Alors que Danielle est totalement bouleversée, complètement abattue, Paul la prend dans ses bras et lui fait un câlin. Elle se laisse faire, elle a besoin de réconfort. Il lui fait un bisou sur la joue, et s'apprête à retourner dans son lit quand elle l'attrape par le cou et l'embrasse sur la bouche. Elle l'attire sur lui, le fait s'allonger avec elle sur le lit, et l'entraîne à faire l'amour ensemble. Le lendemain matin, assez tôt, le téléphone de Danielle sonne : elle a, la veille, programmé le réveil pour avoir le temps de se préparer avant de rejoindre le covoiturage. Paul ouvre les yeux, il affiche un énorme sourire.
- C'était trop bien cette nuit !
- On n'en parle pas s'il te plaît.
- Pourquoi ?
- J'étais triste, je ne sais pas ce qui m'a pris, mais ça ne se reproduira jamais.
- Mais...
- Pas de mais, s'il te plaît. C'est arrivé, et maintenant c'est terminé. Bon, préparons-nous.

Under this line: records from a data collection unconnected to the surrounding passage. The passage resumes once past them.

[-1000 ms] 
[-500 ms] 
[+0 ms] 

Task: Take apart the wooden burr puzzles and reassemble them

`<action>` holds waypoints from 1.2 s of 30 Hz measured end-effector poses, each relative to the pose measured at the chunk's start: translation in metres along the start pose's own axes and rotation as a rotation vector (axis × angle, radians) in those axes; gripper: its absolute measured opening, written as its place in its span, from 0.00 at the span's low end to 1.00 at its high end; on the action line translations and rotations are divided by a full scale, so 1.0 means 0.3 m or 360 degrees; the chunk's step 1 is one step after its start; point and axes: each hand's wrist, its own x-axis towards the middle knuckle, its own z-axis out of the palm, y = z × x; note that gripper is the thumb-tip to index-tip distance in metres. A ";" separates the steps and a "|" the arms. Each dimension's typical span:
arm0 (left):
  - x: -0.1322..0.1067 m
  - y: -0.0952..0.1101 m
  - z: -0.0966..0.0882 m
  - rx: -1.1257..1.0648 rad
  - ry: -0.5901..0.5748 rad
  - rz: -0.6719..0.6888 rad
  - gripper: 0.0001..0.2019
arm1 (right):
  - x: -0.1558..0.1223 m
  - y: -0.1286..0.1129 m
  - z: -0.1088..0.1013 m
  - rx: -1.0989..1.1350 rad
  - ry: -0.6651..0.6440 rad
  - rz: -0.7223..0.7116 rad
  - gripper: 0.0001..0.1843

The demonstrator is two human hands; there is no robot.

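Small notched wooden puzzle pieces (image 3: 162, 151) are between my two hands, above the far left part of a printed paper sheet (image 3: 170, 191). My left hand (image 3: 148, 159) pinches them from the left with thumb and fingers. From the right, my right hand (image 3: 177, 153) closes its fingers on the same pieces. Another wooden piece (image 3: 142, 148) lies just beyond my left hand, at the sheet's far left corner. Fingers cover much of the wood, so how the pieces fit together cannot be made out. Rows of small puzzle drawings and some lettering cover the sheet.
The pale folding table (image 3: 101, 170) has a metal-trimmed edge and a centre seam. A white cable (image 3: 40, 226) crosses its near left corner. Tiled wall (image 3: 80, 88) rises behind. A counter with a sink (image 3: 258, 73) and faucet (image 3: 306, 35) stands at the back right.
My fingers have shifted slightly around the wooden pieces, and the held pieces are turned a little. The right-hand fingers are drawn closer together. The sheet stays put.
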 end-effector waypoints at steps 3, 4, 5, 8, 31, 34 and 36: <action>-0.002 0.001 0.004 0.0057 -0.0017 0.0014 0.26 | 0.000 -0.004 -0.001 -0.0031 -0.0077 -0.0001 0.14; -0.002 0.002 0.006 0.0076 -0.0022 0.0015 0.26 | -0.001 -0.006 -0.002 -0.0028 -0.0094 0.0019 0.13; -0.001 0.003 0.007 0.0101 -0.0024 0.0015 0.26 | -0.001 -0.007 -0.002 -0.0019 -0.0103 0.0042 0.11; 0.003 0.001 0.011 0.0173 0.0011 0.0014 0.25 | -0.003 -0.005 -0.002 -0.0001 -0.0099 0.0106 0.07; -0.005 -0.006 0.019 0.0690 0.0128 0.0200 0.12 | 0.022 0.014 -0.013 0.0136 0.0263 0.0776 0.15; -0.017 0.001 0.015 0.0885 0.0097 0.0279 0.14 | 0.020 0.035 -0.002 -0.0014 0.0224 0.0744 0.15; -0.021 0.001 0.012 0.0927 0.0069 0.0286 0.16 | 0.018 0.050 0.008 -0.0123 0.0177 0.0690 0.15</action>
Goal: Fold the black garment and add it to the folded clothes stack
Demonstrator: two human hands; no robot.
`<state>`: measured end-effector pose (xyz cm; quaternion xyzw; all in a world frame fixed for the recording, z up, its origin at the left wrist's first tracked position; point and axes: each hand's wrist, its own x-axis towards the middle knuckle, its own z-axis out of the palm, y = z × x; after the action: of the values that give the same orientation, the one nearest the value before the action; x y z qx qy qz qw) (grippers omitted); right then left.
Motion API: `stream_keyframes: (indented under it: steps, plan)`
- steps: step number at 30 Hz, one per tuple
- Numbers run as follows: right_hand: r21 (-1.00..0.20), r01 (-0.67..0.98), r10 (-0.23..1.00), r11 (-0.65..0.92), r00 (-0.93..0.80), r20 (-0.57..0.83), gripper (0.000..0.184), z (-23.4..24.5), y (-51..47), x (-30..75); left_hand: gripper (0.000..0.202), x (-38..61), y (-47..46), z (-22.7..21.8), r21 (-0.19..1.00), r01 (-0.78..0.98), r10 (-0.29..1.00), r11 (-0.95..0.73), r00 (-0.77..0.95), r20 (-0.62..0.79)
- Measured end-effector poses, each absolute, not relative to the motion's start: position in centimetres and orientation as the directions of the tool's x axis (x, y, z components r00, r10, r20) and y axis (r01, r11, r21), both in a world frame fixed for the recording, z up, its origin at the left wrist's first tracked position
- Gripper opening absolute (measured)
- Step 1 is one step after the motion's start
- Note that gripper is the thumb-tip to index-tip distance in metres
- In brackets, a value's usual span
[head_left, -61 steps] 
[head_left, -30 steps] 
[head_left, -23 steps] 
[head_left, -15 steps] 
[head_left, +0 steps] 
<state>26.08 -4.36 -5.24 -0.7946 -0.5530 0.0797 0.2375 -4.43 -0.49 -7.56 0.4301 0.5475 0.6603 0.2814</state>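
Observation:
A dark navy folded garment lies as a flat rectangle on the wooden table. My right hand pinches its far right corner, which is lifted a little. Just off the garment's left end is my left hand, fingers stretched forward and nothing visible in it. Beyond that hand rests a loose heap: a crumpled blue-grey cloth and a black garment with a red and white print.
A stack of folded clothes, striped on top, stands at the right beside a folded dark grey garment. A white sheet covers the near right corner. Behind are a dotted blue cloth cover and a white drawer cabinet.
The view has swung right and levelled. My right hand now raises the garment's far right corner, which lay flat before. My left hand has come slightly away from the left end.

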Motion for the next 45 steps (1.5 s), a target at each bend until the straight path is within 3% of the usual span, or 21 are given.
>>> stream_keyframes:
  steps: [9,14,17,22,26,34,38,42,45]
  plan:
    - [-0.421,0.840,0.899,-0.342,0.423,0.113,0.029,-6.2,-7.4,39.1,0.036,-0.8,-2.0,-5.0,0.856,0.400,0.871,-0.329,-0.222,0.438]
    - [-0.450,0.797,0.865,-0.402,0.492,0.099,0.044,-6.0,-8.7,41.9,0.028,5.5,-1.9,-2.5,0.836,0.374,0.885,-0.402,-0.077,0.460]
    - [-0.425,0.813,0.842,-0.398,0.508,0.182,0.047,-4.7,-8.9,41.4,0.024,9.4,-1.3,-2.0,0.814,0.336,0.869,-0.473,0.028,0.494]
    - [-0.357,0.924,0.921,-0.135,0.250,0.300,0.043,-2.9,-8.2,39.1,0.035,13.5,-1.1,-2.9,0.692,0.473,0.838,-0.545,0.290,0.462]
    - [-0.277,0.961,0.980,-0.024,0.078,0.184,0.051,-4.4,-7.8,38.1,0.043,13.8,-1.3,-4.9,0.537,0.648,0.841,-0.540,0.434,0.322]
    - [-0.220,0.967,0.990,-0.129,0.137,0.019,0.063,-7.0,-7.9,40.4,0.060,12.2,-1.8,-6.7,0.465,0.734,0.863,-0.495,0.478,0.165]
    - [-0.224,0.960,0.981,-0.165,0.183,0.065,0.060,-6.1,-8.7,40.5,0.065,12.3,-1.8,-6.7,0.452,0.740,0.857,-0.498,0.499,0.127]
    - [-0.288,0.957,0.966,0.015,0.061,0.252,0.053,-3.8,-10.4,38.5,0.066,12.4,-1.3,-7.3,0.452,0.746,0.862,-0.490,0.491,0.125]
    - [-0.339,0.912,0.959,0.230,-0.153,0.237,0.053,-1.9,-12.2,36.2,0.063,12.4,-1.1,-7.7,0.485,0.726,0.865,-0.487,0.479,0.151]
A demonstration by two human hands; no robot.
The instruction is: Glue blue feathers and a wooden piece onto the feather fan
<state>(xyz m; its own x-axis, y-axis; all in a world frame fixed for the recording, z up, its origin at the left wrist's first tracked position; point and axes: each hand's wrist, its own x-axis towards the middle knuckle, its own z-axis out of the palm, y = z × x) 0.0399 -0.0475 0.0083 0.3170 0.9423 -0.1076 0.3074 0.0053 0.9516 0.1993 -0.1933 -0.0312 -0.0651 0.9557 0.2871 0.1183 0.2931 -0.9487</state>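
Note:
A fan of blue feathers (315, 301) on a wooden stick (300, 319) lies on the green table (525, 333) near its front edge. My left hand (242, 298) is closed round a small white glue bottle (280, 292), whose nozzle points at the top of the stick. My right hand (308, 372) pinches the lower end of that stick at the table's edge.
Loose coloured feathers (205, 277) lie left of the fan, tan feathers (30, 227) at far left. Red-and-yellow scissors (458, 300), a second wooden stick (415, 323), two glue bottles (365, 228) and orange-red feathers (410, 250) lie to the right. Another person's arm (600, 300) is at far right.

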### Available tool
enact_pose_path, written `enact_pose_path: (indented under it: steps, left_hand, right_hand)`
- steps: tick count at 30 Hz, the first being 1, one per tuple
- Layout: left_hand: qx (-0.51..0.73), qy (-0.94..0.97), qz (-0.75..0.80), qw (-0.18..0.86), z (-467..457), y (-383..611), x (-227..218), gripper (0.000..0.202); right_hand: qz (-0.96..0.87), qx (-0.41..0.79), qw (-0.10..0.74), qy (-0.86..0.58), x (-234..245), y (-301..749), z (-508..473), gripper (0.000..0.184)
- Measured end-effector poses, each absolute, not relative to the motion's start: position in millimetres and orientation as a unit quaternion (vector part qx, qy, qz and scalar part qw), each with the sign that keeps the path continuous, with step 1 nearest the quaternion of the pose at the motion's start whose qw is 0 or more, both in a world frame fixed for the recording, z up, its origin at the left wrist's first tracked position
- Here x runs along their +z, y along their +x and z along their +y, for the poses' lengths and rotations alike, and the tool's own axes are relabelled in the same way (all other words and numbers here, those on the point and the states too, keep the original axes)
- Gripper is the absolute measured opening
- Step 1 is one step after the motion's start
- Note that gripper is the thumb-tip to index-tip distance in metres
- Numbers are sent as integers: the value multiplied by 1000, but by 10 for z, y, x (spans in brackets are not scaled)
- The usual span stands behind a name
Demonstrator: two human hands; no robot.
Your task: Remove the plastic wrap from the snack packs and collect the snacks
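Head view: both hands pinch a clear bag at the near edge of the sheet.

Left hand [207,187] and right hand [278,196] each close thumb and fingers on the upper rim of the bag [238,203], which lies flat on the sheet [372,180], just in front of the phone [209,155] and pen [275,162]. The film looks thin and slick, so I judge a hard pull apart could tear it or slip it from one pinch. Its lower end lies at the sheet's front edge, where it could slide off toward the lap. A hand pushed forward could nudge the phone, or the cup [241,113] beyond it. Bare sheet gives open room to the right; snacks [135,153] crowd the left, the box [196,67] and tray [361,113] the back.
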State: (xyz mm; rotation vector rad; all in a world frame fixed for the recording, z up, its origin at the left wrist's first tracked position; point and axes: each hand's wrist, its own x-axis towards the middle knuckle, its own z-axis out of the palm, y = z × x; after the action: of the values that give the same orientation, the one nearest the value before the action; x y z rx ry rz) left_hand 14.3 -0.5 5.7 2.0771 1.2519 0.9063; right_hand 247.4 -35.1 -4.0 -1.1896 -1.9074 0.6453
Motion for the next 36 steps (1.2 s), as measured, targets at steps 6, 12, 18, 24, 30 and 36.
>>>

Ils prennent chacun leur tour une douche, s'habillent et vont rejoindre un certain Antonio pour le covoiturage jusqu'à Auxerre. Le trajet, qui a duré environ deux heures, se passe tant bien que mal : Danielle a son esprit partagé entre la gêne de ce qui s'est passé la nuit précédente, et son inquiétude pour sa mère, ce qui ne la rend pas particulièrement loquace. Paul a un peu discuté, mais ne semble pas avoir de centre d'intérêt en commun avec leur chauffeur. Une fois arrivés à destination ils se dépêchent d'aller à l'hôpital et tombent sur Rolland, le père de Danielle, en se rendant au bâtiment principal : il est dehors, en train de regarder l'intérieur du hall d'accueil par les vitres, tout en fumant une cigarette.
- Alors, papa, comment va maman ?
Rolland se retourne : il affiche un visage torturé, et pleure abondamment.